Our cybersecurity risk management is integrated into our overall risk management system through our internal business risk management process. Our business risk management group works closely with our ICSP group to regularly assess and identify possible material risks from cybersecurity threats, including, but not limited to, financial, operations, reputational and regulatory impact to the Company, as well as impacts on our employees and customers.
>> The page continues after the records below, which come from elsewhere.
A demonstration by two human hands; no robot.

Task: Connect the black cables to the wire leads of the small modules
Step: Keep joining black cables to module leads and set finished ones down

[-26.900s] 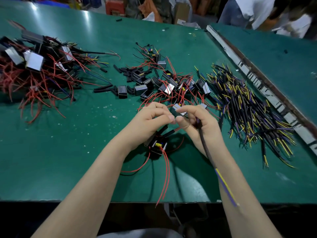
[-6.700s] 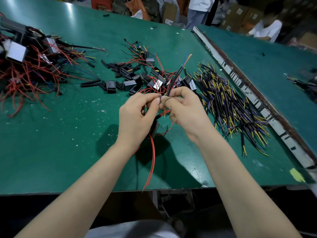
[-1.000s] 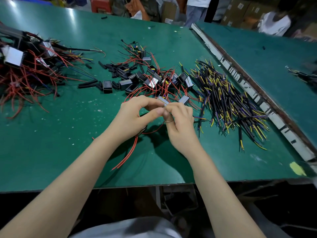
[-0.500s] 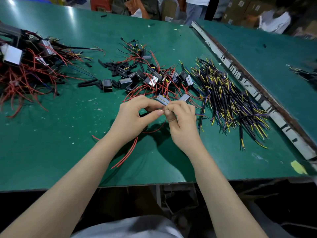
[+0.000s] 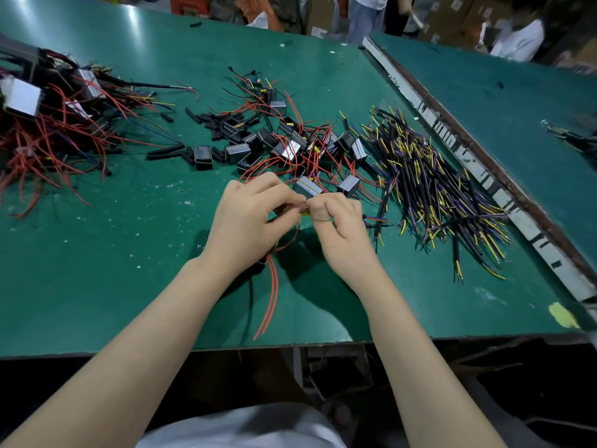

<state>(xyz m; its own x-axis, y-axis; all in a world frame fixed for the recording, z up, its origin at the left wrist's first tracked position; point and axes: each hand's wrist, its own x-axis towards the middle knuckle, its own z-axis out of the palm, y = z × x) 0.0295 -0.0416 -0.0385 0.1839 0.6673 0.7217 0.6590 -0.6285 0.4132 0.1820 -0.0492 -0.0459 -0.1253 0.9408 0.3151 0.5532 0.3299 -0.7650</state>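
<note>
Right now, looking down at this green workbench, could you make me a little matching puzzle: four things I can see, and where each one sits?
Things:
1. pile of black cables
2. tangle of red-wired assemblies
3. small modules
4. two red leads

Places:
A. far left of the table
B. hanging below the left hand
C. right of the right hand
D. middle of the table, beyond both hands

Pairs: 1-C, 2-A, 3-D, 4-B
</note>
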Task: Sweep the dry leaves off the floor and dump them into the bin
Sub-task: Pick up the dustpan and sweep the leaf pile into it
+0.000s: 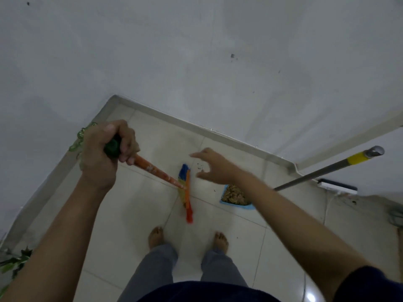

Their risk assessment results are reported to the Executive Risk Committee on a quarterly basis. The Executive Risk Committee, which is comprised of our executive officers, meets quarterly to identify and assess short-, medium- and long-term risks, and to ensure adequate mitigation strategies are implemented. During these meetings, the Executive Risk Committee reviews significant and emerging risks, including cybersecurity risks, and assesses the Company’s plans to mitigate or otherwise manage and monitor those risks.
Our Board of Directors provides oversight of our cybersecurity program through quarterly and annual risk review and cybersecurity reporting. On a quarterly basis, cybersecurity risk and mitigation strategies are reviewed as part of our business risk management group's reporting to the Board of Directors, which includes the reporting of significant business risks, including cybersecurity mitigation strategies employed to manage these risks, and a review of any emerging risks. Annually, our Vice President of IT provides an overview of our cybersecurity program to the Board of Directors, including a review of key strategies, emerging risks and a summary of key performance indicators. In addition, annually the Board of Directors reviews the results of our penetration and vulnerability testing.